Convinced this approach could work, Shapiro embarked on his directorship in September 1998, started a living liver transplant program and a pancreatic transplant program, and set about testing his approach.
With the U of A’s Jonathan Lakey in charge of islet cell manufacturing, and Shapiro managing patients and the protocol together with endocrinologist Eddie Ryan, they were ready. Ethics approval in hand, Shapiro performed the first human islet transplant on a northern Alberta teacher, Byron Best, on March 11, 1999.
“His insulin production was immediate, but the number of cells he received was only about half of what he needed. We gave him a second transplant early on to see if we could get him off insulin. That became the routine approach and we did seven more patients the same way,” said Shapiro.
“The data were spectacular. Every single one of those early patients was off insulin.”
They gave their presentation, the results were published to much fanfare, and a much bigger clinical trial was published six years later to help ensure the Edmonton Protocol became a gold standard.
Today, 626 patients have been treated using the Edmonton Protocol, and the U of A runs the world’s largest clinic.
The push for a cure
“It’s been very a humbling and honouring process,” said Shapiro about the work contributing to his lifetime award—though at just 55, he doesn’t feel he’s anywhere near to career completion.

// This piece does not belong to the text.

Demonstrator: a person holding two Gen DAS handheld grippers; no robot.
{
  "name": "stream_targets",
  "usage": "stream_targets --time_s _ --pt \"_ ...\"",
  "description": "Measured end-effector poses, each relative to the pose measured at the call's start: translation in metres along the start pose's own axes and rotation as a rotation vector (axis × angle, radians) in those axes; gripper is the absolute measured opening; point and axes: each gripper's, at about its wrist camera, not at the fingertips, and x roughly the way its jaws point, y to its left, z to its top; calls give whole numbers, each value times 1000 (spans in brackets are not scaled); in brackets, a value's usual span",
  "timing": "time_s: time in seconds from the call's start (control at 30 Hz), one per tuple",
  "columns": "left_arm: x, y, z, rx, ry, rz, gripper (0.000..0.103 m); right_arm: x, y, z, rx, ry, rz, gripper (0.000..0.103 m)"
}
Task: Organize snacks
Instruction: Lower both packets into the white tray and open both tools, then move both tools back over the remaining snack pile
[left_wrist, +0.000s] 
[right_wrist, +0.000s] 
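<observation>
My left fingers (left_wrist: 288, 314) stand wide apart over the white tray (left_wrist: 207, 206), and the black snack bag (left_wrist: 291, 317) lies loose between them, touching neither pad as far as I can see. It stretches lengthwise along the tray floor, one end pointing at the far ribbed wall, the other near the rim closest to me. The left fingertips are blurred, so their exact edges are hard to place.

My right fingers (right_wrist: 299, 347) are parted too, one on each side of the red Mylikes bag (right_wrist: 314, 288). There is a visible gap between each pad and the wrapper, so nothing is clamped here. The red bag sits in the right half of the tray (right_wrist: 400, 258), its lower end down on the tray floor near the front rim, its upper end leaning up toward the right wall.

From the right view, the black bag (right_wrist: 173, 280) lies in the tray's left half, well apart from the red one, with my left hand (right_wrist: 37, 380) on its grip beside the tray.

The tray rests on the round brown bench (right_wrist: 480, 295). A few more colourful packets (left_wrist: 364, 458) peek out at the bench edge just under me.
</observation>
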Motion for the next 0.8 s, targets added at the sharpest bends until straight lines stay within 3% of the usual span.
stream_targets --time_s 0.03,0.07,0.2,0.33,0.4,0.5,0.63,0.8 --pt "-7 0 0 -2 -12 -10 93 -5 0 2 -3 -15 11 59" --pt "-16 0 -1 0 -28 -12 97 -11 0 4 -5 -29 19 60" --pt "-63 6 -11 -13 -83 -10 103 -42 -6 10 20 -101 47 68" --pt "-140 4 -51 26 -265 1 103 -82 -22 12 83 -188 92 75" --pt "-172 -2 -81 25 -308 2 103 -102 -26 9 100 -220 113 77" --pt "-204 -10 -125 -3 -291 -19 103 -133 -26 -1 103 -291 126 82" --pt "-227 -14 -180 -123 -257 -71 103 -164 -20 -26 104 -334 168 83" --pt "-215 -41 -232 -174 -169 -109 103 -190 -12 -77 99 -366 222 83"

“I’ve had unique opportunities and I feel lucky. I did do a lot of things wrong. Maybe that’s why I eventually did it right,” he said, adding that if he had not spent day and night that year of his first thesis trying to impress his mentor, John Farndon, with results that ultimately did not pan out in the rats, he doesn’t think he would be here today.

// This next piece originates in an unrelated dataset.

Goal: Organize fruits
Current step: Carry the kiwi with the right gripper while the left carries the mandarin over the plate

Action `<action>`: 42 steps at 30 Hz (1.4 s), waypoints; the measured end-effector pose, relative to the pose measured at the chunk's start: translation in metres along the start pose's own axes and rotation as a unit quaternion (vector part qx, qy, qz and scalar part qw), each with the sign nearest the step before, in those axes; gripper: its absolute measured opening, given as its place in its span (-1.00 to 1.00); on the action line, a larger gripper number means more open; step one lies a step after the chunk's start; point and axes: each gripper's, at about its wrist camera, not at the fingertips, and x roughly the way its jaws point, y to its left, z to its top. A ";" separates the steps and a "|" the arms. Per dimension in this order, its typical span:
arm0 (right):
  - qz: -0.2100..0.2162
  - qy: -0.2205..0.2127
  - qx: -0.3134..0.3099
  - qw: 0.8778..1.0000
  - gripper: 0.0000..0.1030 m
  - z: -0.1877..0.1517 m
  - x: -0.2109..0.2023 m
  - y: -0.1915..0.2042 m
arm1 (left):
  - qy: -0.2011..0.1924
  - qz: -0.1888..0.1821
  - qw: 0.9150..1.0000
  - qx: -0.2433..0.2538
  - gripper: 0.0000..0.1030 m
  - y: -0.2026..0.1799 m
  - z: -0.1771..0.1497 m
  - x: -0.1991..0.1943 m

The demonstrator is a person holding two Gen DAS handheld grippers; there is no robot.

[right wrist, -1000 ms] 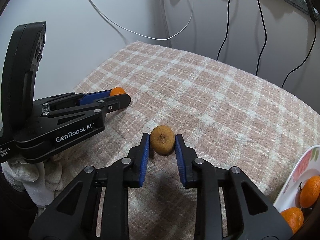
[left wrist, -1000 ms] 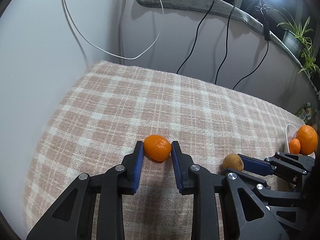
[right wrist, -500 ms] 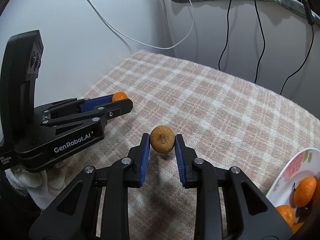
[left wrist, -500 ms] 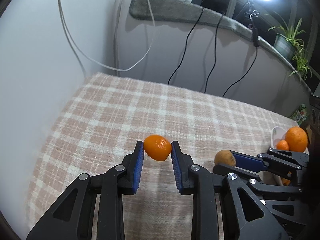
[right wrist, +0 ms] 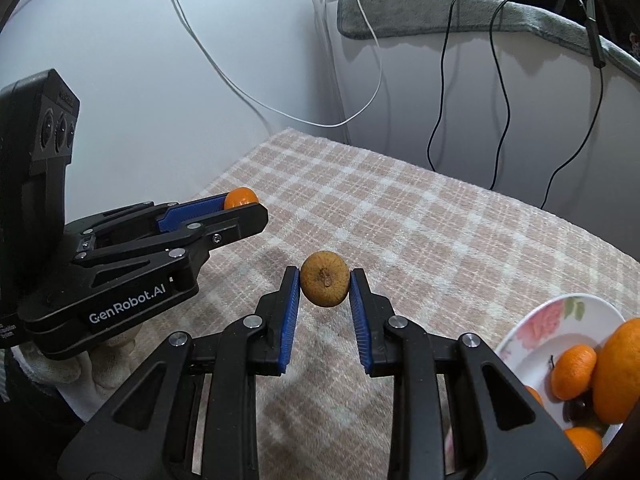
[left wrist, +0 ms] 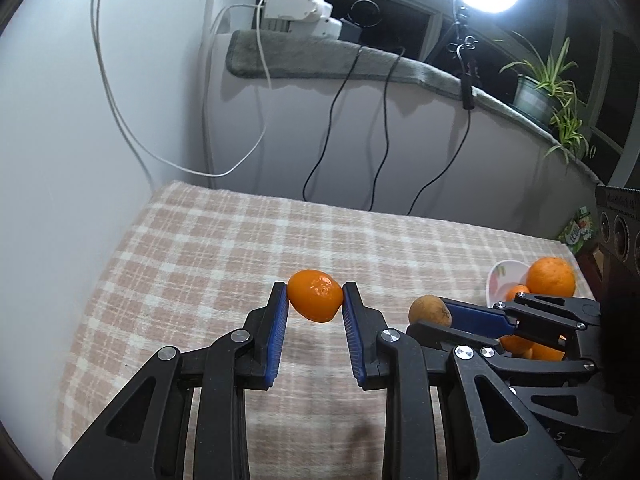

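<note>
On plaid cloth (right wrist: 420, 216) | 2 hand-held grippers: L (left wrist: 315, 300) w/ 1 mandarin (left wrist: 315, 295), R (right wrist: 325, 286) w/ 1 brown fruit (right wrist: 324, 284)

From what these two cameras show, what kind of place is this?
Probably a room in a home, not a lab. A table under a checked cloth stands against a wall, a potted plant sits on a padded window ledge, and a flowered plate holds oranges.

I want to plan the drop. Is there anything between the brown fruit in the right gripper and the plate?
Nothing visible. The brown fruit hangs over bare checked cloth; the plate, right of it, already holds oranges.
</note>
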 end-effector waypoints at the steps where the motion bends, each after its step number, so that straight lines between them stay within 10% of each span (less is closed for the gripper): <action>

“I have to attribute a lot of my early success and perseverance to the late John Farndon. His enthusiasm and determination for me to do well was infectious.”

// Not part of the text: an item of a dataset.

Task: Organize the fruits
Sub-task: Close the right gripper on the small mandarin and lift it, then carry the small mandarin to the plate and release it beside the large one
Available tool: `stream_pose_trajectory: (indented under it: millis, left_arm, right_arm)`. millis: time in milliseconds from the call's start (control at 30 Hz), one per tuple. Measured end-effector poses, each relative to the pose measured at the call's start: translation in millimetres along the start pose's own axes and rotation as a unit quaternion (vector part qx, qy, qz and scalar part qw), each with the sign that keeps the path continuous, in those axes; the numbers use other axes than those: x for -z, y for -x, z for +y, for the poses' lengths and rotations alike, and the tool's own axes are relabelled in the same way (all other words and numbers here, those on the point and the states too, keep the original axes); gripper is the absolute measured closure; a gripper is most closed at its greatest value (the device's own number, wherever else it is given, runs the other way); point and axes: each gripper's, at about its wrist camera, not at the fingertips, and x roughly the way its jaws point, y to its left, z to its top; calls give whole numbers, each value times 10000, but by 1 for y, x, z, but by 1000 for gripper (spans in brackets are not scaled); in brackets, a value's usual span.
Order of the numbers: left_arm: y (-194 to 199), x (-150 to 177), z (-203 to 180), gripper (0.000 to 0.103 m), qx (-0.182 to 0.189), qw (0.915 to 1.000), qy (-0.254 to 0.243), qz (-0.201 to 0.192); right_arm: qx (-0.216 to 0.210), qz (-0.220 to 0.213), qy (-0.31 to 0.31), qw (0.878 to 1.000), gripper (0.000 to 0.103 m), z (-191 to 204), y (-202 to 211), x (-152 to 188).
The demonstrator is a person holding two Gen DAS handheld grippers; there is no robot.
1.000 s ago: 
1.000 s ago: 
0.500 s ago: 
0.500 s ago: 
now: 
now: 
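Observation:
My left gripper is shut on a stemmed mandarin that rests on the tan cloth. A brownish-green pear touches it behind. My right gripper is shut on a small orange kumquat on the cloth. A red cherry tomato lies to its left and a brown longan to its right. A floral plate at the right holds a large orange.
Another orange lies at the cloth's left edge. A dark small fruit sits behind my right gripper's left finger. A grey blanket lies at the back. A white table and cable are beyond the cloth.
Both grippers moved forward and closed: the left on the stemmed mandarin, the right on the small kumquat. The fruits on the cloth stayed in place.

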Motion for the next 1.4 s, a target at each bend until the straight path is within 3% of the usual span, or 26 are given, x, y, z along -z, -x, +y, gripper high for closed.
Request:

Shapiro added that most researchers today would not be able to conduct research the way he did. “Honestly, I was pretty naive as a new staff member, and I flew low under the radar.”
Today, he’s hard at work on more than 15 active clinical trials for diabetes cell transplant, placing much hope in stem cell technology. And while patients tend to mistakenly label the Edmonton Protocol as a cure for diabetes, his passion to find a true cure, one in which patients aren’t dependent on anti-rejection drugs, continues to fuel him.
Pinned on his office wall is a hand-drawn picture of a patient in a bed, a wastepaper basket full of syringes, and a doctor with his back turned, staring out the hospital window. It was a gift from an 11-year-old Fort McMurray islet cell transplant patient.
“He drew it of me looking out the window at a time when there is a cure for Type 1 diabetes. It helps me realize that until we have a really robust cure for patients like him, we haven’t done our job.”